Exercise brief
Return, word for word, only the lines of the data below that lie between the line with "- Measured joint" and the line with "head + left", those two lines included.

Start of Block

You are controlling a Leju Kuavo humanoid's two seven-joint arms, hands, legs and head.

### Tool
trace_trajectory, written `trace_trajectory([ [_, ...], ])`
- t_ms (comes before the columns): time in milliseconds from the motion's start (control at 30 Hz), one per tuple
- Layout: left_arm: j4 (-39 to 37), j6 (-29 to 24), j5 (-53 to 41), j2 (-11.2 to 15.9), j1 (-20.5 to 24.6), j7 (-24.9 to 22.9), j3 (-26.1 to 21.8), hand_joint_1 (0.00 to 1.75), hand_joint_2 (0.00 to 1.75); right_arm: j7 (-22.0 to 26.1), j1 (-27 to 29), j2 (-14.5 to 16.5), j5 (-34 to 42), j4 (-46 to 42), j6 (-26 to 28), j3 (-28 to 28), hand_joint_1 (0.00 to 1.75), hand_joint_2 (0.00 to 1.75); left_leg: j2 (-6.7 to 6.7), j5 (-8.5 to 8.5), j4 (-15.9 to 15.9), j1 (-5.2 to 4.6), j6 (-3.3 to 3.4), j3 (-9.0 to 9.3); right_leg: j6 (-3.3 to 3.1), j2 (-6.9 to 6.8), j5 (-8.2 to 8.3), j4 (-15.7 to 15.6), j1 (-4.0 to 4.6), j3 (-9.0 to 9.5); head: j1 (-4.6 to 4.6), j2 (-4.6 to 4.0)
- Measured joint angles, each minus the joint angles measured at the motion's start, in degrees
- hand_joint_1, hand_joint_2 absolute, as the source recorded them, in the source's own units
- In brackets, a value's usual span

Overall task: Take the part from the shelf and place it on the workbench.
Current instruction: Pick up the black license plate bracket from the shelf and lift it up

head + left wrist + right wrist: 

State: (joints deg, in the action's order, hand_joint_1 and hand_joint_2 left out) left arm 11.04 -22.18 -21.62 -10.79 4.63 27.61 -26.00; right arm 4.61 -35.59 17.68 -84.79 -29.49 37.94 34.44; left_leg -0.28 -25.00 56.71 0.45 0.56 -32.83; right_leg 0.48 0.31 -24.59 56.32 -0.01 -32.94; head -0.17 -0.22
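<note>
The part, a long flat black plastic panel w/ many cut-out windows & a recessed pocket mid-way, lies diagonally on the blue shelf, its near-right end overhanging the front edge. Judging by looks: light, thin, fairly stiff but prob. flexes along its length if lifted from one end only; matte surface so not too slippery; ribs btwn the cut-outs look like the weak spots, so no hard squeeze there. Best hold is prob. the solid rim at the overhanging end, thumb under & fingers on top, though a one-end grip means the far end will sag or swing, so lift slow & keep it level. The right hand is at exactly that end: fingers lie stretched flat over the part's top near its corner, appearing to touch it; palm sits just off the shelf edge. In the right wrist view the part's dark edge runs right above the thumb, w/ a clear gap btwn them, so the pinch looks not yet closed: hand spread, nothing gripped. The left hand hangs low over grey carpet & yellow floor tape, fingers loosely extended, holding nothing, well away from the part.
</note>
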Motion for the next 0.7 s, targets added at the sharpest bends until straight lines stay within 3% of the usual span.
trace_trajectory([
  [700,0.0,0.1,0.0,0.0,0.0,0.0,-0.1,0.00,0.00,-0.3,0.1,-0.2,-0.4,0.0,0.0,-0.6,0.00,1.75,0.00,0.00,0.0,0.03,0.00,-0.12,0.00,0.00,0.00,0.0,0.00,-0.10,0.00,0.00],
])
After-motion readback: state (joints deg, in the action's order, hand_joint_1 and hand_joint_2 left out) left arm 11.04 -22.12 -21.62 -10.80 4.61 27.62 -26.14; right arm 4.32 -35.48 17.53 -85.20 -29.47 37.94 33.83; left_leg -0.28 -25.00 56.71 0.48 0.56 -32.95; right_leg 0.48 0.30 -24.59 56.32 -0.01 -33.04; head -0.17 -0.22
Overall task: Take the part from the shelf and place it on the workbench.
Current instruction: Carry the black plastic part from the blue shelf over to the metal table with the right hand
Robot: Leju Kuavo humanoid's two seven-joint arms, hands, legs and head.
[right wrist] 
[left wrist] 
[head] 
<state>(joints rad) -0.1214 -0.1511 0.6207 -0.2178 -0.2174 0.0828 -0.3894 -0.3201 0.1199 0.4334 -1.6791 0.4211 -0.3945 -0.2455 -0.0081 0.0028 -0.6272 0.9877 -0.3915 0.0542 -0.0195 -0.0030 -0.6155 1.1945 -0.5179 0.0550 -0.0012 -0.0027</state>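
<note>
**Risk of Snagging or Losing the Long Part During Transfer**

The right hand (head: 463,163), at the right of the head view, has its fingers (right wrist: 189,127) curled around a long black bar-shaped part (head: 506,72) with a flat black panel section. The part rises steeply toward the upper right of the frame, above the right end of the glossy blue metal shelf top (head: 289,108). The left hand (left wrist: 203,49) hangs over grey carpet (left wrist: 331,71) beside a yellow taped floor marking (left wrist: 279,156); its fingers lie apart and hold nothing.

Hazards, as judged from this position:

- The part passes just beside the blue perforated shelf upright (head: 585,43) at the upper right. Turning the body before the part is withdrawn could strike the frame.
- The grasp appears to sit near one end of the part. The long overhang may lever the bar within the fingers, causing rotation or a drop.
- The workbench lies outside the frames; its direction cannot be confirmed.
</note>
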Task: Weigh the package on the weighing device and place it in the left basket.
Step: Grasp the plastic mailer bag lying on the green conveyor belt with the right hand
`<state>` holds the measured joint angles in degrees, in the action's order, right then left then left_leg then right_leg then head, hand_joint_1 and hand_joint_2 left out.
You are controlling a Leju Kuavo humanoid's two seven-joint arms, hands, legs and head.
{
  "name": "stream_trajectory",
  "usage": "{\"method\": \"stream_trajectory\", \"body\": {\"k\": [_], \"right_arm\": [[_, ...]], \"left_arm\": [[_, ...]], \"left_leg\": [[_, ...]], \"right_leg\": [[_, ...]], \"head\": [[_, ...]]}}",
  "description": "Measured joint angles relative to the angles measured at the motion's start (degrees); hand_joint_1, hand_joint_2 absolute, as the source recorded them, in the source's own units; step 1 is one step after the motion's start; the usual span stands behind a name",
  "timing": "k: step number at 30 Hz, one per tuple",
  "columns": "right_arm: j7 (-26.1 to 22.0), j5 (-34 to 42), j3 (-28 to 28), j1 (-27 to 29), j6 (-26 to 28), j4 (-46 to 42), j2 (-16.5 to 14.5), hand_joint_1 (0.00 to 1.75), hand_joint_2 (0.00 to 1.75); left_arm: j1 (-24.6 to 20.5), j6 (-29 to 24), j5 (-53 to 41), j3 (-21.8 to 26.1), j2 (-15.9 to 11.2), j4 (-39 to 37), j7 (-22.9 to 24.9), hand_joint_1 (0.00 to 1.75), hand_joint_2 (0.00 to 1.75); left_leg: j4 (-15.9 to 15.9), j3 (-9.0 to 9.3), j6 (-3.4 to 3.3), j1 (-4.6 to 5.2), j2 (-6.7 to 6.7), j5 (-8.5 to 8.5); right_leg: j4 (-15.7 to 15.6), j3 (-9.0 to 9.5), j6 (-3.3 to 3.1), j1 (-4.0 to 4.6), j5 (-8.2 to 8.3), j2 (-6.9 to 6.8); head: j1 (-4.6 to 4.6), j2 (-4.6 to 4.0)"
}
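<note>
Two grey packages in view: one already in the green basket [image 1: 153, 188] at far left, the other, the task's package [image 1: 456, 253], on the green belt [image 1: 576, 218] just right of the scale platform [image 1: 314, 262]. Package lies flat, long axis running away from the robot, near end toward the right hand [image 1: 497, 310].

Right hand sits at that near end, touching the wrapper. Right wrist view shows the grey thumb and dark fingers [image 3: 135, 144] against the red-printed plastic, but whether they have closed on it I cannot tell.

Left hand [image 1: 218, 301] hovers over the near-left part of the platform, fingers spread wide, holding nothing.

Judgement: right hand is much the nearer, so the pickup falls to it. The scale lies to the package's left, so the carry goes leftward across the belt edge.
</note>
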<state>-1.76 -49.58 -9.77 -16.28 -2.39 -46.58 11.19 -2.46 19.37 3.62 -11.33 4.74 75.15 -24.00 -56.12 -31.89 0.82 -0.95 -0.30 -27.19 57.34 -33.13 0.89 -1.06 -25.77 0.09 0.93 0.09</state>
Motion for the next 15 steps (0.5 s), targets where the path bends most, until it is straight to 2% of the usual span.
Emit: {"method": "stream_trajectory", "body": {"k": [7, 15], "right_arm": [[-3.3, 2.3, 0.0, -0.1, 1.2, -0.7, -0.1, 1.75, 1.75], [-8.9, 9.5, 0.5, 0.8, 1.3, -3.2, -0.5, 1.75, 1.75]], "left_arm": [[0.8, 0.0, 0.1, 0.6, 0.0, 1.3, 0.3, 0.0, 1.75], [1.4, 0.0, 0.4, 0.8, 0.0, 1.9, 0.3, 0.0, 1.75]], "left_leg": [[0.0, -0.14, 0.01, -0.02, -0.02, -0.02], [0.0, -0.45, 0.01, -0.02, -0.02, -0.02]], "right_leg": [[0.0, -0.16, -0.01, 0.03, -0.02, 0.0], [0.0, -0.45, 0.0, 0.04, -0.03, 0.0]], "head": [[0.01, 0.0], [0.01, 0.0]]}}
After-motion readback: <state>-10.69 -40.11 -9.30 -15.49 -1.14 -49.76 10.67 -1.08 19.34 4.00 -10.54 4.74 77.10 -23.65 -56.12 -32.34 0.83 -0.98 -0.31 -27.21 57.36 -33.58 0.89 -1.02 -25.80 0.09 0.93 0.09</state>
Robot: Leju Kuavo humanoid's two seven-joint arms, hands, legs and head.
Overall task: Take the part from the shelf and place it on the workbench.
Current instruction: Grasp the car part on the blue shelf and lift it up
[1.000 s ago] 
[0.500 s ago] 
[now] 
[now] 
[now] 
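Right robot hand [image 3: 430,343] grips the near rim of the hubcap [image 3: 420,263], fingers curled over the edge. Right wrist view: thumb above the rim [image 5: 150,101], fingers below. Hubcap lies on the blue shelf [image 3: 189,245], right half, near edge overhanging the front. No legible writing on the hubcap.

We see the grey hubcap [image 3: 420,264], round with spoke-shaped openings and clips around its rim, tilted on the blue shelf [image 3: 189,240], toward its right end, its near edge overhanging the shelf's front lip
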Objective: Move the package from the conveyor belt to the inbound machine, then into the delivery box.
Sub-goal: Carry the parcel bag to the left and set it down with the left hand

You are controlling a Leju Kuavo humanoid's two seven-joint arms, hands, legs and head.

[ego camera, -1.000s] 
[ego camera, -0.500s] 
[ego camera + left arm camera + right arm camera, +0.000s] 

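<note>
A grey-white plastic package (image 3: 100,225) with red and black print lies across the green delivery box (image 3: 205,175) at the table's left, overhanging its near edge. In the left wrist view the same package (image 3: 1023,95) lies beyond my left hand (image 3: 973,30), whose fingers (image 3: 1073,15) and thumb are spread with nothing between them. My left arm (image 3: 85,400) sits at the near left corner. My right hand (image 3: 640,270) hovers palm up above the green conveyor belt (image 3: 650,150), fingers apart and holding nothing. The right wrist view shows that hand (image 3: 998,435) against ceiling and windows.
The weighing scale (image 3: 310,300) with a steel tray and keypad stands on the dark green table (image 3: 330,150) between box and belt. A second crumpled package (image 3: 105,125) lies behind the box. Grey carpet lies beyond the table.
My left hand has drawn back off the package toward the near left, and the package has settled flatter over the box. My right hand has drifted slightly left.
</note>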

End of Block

Your response
- Measured joint angles, each minus the joint angles measured at the motion's start, in degrees
- hand_joint_1, hand_joint_2 absolute, as the source recorded them, in the source's own units
- In brackets, a value's usual span

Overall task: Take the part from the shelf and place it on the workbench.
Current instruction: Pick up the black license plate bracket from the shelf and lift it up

head + left wrist + right wrist: 

The answer has nothing more to it.